EL PAÍS
A media tarde, familias de judíos ultraortodoxos comienzan a llegar al museo de Israel. Es muy extraño ver a estos hombres y mujeres vestidos de negro en este edificio moderno, frecuentado por la progresía laica jerosolimitana y que en su día a día incumple con muchas de las leyes del judaísmo ultraortodoxo. Burla, para empezar, una de las principales: está abierto los sábados, el día de descanso, en el que los ultraortodoxos no pueden utilizar la electricidad, montar en coche o comprar y vender entre otra multitud de actividades.
La culpa de que se animen a pasar por alto algunas de las prohibiciones que consideran más sagradas y que decidan salir de los barrios en los que hacen su vida al margen de la modernidad la tiene una exposición. Se trata de la muestra “Un mundo aparte a la vuelta de la esquina”, dedicada a los judíos ultarotodoxos de la corriente jasídica.
Exhibe ropas, fotografías, libros y vídeos de un grupo humano que en Israel se cuenta por cientos de miles y que, sin embargo, la mayoría de los israelíes desconoce. Como bien dice el título de la exposición, para los laicos de Israel el museo viviente —los barrios ultraortodoxos que se encuentran a escasos cientos de metros del museo— constituye un mundo aparte; uno muy hermético.
Por eso la muestra se ha convertido en uno de los eventos del verano en Jerusalén y en un experimento sociológico de primer orden, porque es algo así como espiar al vecino de al lado, pero con la legitimidad de haber pagado una entrada. Lo más sorprendente es que quienes se animan a visitar el museo son los propios haredim —literalmente temerosos de Dios, como se conoce a esta comunidad—. “En otras circunstancias nunca vendríamos. Imagínese que vengo con mi hijo y se cuela en la sala de pintura renacentista, con cuadros de mujeres…”, explica un amable ultraortodoxo, que se ofrece a acompañar a la periodista en la visita.
En las salas de la exposición se puede ver una silla del rabino Nachman (de la corriente Brezlev), imágenes de las grandes fiestas judías en las que aparecen los rabinos más destacados y todo tipo de ropajes por los que se distingue a los jasídicos de Jerusalén. Pero tal vez los objetos más curiosos de esta muestra con sabor a zoo humano son los juegos infantiles. Hay un Monopoly en el que en lugar de calles hay lugares clave para el judaísmo y Europa del Este. Una especie de clicks de Famobil, conocidos como la familia jasídica, de la que forma parte el gran rabino, Mr. Kopolovski, originario de la antigua Unión Soviética, los gemelos…

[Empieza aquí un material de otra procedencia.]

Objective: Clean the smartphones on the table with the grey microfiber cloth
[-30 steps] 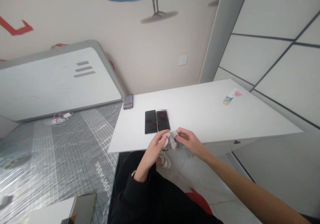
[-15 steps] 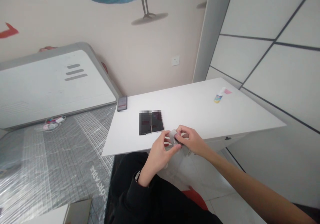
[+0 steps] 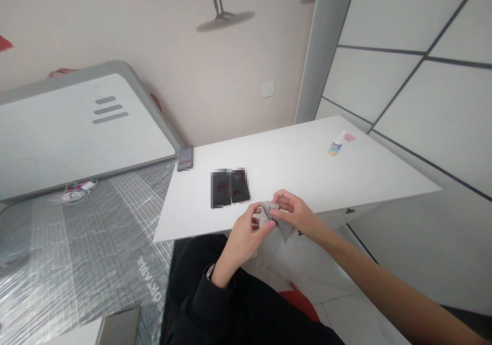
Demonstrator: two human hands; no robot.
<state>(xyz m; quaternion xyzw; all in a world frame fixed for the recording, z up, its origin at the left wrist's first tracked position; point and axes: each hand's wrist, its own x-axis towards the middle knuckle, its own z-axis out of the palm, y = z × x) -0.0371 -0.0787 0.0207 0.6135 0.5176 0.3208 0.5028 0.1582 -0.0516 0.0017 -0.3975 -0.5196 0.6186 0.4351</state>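
Observation:
A small grey cloth [image 3: 285, 230] is held between both hands just off the table's front edge, one corner hanging down. My left hand [image 3: 244, 236] grips its left side, the thumb pressed on it. From the other side my right hand [image 3: 299, 216] pinches it with thumb and fingers. Something dark shows in a fold between the two thumbs, too small to make out. Close by on the table lie two dark phones, the left phone [image 3: 220, 188] and the right phone [image 3: 241, 187], side by side.
The white table [image 3: 292, 160] carries a spray bottle [image 3: 335, 146] and a pink piece [image 3: 349, 137] at the back right. Another phone-like device [image 3: 185, 158] lies at its left corner. A plastic-wrapped mattress [image 3: 100, 232] fills the left. A drawer lock or latch [image 3: 349, 211] sits under the front edge.
The cloth has shifted in my fingers and now covers more of the dark thing, with its corner hanging lower. My right thumb has moved slightly. The view has tilted a little.

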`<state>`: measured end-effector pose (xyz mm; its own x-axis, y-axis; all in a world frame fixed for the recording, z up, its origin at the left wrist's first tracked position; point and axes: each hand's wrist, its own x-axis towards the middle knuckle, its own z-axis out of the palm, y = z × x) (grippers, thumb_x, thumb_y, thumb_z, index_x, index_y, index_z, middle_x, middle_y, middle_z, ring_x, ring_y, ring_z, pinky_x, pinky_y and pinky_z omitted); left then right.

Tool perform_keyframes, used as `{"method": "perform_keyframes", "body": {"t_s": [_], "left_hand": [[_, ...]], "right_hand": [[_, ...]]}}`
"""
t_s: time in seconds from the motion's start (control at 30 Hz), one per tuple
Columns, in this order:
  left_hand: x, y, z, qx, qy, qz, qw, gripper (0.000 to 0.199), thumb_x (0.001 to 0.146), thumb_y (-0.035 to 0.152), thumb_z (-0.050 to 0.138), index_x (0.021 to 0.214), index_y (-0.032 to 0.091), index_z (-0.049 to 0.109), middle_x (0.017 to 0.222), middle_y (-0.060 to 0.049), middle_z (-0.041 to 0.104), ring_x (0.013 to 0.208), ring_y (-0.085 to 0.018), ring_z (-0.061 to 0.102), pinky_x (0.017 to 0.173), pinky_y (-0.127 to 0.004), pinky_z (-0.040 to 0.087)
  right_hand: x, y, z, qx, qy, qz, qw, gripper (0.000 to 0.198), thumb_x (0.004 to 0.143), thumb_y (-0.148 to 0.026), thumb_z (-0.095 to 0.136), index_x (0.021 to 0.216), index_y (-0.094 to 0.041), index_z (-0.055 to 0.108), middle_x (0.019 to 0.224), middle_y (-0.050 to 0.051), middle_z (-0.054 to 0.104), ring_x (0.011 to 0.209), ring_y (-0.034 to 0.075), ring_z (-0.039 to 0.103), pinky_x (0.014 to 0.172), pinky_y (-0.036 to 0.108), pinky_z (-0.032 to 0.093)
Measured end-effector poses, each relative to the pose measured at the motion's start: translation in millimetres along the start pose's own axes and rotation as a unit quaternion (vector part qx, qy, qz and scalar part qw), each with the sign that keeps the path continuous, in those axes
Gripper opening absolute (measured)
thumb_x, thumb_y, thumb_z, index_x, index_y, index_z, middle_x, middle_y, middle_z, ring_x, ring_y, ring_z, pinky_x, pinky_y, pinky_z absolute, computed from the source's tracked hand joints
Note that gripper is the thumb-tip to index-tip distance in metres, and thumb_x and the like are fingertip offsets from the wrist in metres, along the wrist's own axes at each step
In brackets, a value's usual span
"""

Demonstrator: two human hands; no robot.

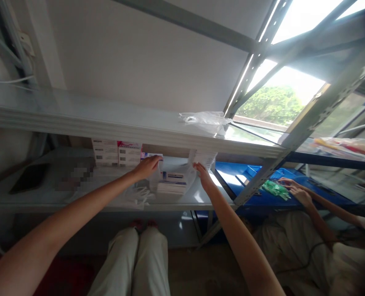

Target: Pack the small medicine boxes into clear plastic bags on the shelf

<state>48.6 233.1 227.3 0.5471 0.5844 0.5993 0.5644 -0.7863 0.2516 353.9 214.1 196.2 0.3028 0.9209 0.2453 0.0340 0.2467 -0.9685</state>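
On the lower shelf, a clear plastic bag (189, 167) is spread between my two hands, its edges pulled apart. Small white boxes (171, 188) with blue print lie stacked in its middle. My left hand (148, 167) pinches the bag's left side, close to a white and blue box (151, 156) behind it. On the other side, my right hand (202, 171) has its fingers closed on the bag's right edge. Behind and left of my left hand stand stacked white boxes (106, 152) with barcodes, some with red print.
Crumpled plastic bags (139, 195) lie at the shelf's front, and another bag (205, 118) on the shelf above. A dark flat object (30, 178) rests at left. Beyond the metal upright (262, 176), a co-worker's hands handle green items (276, 189) on a blue surface.
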Motion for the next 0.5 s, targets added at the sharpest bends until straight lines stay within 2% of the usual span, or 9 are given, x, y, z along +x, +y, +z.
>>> {"method": "perform_keyframes", "body": {"t_s": [0.07, 0.17, 0.27, 0.4, 0.5], "left_hand": [[11.9, 3.8, 3.6, -0.057, 0.025, -0.04, 0.997, 0.028, 0.086, 0.013, 0.044, 0.107, 0.019, 0.062, 0.098, -0.004, 0.066, 0.088, -0.018, 0.062, 0.085, -0.03, 0.047], [32.7, 6.0, 11.5, -0.134, 0.059, -0.095, 0.985, 0.021, 0.081, 0.012, 0.049, 0.092, 0.016, 0.066, 0.082, -0.003, 0.066, 0.075, -0.016, 0.061, 0.076, -0.027, 0.047], [51.2, 7.8, 20.9, -0.189, 0.084, -0.123, 0.971, 0.019, 0.078, 0.012, 0.052, 0.087, 0.014, 0.068, 0.083, -0.005, 0.068, 0.079, -0.017, 0.061, 0.078, -0.028, 0.047], [63.1, 16.5, 32.9, -0.242, 0.086, -0.137, 0.957, 0.015, 0.077, 0.016, 0.054, 0.076, 0.015, 0.069, 0.086, -0.006, 0.07, 0.092, -0.02, 0.062, 0.09, -0.031, 0.044], [61.3, 22.3, 39.6, -0.337, 0.054, -0.162, 0.926, 0.021, 0.082, 0.02, 0.048, 0.076, 0.013, 0.066, 0.074, -0.005, 0.069, 0.079, -0.018, 0.064, 0.081, -0.029, 0.047]], "right_hand": [[1.2, 0.1, 4.9, 0.003, -0.004, 0.016, 1.0, 0.032, 0.07, -0.048, 0.058, 0.085, -0.02, 0.064, 0.104, 0.006, 0.067, 0.103, 0.024, 0.057, 0.082, 0.032, 0.042], [3.3, 3.6, 14.6, 0.036, -0.002, 0.024, 0.999, 0.032, 0.071, -0.048, 0.056, 0.084, -0.02, 0.061, 0.1, 0.006, 0.068, 0.097, 0.021, 0.06, 0.077, 0.03, 0.045], [3.3, 5.8, 25.9, 0.098, 0.014, 0.023, 0.995, 0.029, 0.069, -0.046, 0.061, 0.083, -0.02, 0.06, 0.091, 0.004, 0.068, 0.088, 0.019, 0.062, 0.074, 0.028, 0.047], [3.9, 3.8, 38.7, 0.174, 0.018, 0.013, 0.984, 0.029, 0.071, -0.045, 0.062, 0.085, -0.019, 0.061, 0.085, 0.003, 0.067, 0.085, 0.018, 0.063, 0.075, 0.029, 0.049], [7.9, 3.2, 42.6, 0.185, 0.028, 0.019, 0.982, 0.03, 0.072, -0.046, 0.061, 0.084, -0.019, 0.06, 0.083, 0.003, 0.067, 0.083, 0.018, 0.065, 0.076, 0.03, 0.051]]}}
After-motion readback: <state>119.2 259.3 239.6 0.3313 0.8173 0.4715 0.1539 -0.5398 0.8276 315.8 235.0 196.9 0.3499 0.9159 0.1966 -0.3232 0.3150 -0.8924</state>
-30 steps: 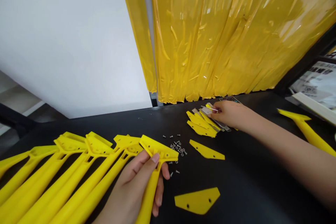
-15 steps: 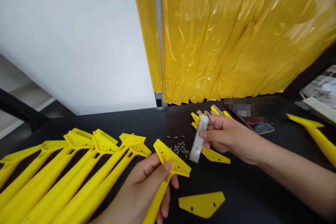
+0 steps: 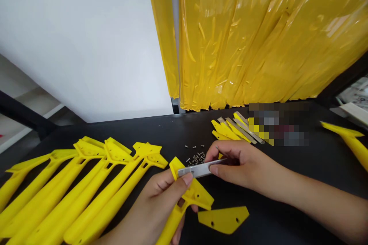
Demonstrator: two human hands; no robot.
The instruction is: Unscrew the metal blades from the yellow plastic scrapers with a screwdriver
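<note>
Left hand (image 3: 165,195), wrapped around a yellow handle (image 3: 170,225); right hand (image 3: 244,164), pinching a metal strip (image 3: 199,169), now brought over the handle's flared head (image 3: 202,196), allowing alignment.

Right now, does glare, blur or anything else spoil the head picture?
Head view: glare streaks the yellow plastic sheeting; blocky pixelation masks a back-right part of the table; the loose screws look small and soft; the metal strip in the right hand reads clearly in outline.
</note>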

Una joven pareja haredim. Ella, con peluca que oculta su cabello natural en cumplimiento de las reglas del recato. Él, con kipá de terciopelo negro y camisa blanca, explica la principal razón por la que han decidido compartir espacio con israelíes laicos. “Hemos venido para ver cómo nos ven los demás”, dice ella. Otra de las razones del éxito entre los haredim es que la muestra constituye una de las escasísimas ofertas de ocio para una comunidad en la que la televisión, el cine y el teatro no forman parte de sus vidas.
En torno a un 11% de la población israelí opta por el estilo de vida ultraortodoxo. No van al Ejército, la mayoría de los hombres no trabaja y dedican su vida al estudio de los textos sagrados en las yeshivas. Su vida es la que refleja con maestría la exposición, que se centra sobre todo en los jasídicos, la corriente que empezó a extenderse en el Este de Europa hace un par de siglos y que en los últimos años se ha propagado como la pólvora en Israel, gracias en parte a la elevadísima tasa de natalidad de sus miembros —en torno a siete hijos de media—.
Ester Muchawsky, comisaria, cuenta que tuvo que negociar con los rabinos y con particulares para poder enseñar los objetos, que algunos se negaron porque el museo abre en shabat, y que por ejemplo todos los vídeos que se exhiben están grabados en un día distinto del sábado. Muchawsky es antropóloga y está encantada con el éxito de la muestra, que contra todo pronóstico ha conseguido despertar el interés de israelíes de uno y otro bando, a menudo enfrentados.